Nijer’de Bazoum iktidarının sonu

Niamey’deki ordu destekçileri (AFP)
Niamey’deki ordu destekçileri (AFP)
TT

Nijer’de Bazoum iktidarının sonu

Niamey’deki ordu destekçileri (AFP)
Niamey’deki ordu destekçileri (AFP)

Nijer’de Cumhurbaşkanı Muhammed Bazoum’un Cumhurbaşkanlığı Muhafız Alayı tarafından alıkonulmasının ikinci gününde olaylar netlik kazanmaya başladı.

Kendilerine ‘Vatanı Koruma Ulusal Konseyi’ ismini veren bir grup asker, Çarşamba günü Bazoum’un devrildiğini, anayasanın askıya alındığını, ülke sınırlarının kapatıldığını ve sokağa çıkma yasağı getirildiğini duyurdu.

Nijer Silahlı Kuvvetleri ise, dün ülkede kan dökülmemesi adına yönetime el koyan Cumhurbaşkanlığı Muhafız Alayı’na bağlı unsurları desteklediklerini açıkladı.

Açıklamaya göre, Nijer Genelkurmay Başkanı Abdou Sidikou ve diğer askeri liderler, cumhurbaşkanı ve ailesinin güvenliğini sağlamak, çeşitli silahlı oluşumlar arasında kan gölüne yol açacak ve halkın güvenliğini tehdit edecek kanlı çatışmalardan kaçınmak için bu kararı aldı.

Cumhurbaşkanı Muhammed Bazoum (14 Nisan 2022) (DPA)
Cumhurbaşkanı Muhammed Bazoum (14 Nisan 2022) (DPA)

Ancak Nijer’de askeri liderler arasında sık sık şiddetli tartışmalar yaşandığı için ordu komutanlıklarının homojen olduğu söylenemez.

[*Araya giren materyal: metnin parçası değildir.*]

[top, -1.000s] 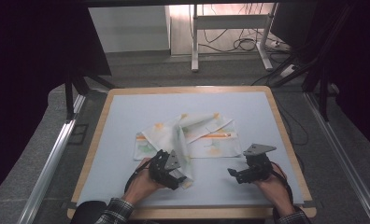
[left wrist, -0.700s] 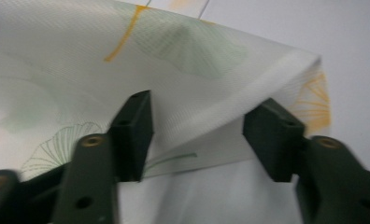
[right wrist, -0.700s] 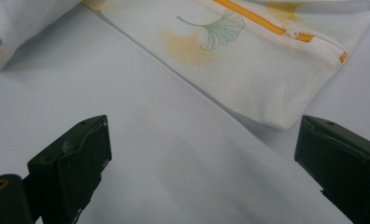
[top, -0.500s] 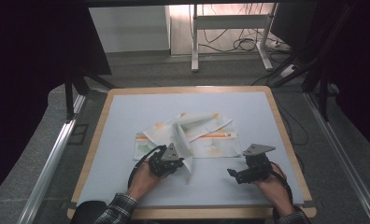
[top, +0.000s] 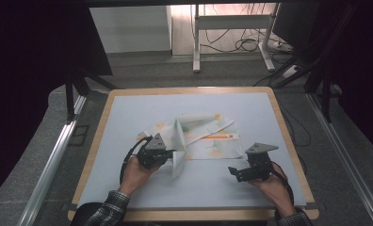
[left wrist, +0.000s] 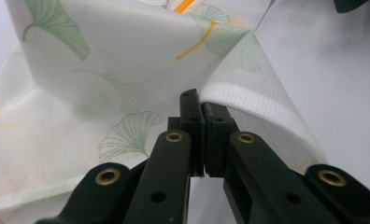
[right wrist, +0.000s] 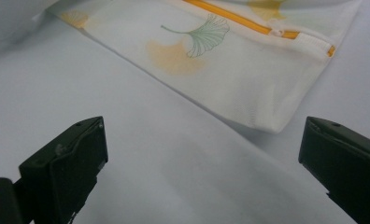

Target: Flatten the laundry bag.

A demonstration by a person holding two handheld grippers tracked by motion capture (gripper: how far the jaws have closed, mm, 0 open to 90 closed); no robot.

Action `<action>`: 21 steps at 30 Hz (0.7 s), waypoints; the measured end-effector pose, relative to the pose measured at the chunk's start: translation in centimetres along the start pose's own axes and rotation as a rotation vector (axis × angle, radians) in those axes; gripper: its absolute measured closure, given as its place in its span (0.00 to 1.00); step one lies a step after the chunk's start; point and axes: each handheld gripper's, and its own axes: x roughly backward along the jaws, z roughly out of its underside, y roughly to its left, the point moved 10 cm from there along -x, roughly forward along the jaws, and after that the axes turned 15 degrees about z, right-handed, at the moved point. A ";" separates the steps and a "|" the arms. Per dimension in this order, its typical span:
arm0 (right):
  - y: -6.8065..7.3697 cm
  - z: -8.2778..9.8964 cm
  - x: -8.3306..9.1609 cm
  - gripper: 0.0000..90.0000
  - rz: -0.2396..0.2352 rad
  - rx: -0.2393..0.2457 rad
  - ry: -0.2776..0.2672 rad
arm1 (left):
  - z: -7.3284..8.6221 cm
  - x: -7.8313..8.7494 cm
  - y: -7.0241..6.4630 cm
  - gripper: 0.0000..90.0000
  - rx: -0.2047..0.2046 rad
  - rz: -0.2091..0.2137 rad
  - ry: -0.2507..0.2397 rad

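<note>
A white cloth cover printed with green and orange ginkgo leaves lies crumpled in the middle of the table, its orange zipper facing up. My left gripper is shut on a folded hem of the cloth at its near left side, and that flap is raised off the table. The black jaws pinch the thick white seam. My right gripper rests open near the front right, short of the cloth's corner. Its jaws stand wide apart over bare table, and the zipper runs beyond them.
The table has a pale blue top with a wooden rim. Metal rails run along the floor at both sides. A white desk frame and loose cables stand beyond the far edge.
My left gripper closed on the cloth's hem and moved up and away from the front edge, pulling a flap with it. The right gripper stayed where it was.
</note>
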 end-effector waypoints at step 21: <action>-3.1 -0.8 -3.8 0.78 0.148 -0.031 0.114 | -0.2 2.2 2.0 0.98 0.031 -0.063 -0.040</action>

Ordu ayrıca, kaynağı ne olursa olsun, herhangi bir yabancı askeri müdahalenin halk için feci ve hesapsız sonuçlara yol açacağı ve ülkeyi kaosa sürükleyeceği konusunda uyarıda bulundu.

Bu, gözlemciler tarafından, Nijer’de askeri üslerde konuşlanmış bin 500’den fazla Fransız kuvvetlerine yönelik üstü kapalı bir uyarı olarak değerlendirildi.

Ancak diğer gözlemciler, ordunun uyarısının, darbeyi reddettiğini açıklayan ve daha önce doğrudan askeri müdahale yoluyla önceki darbe girişimlerini engelleyen Batı Afrika Devletleri Ekonomik Topluluğu’na (ECOWAS) yönelik olduğunu söyledi.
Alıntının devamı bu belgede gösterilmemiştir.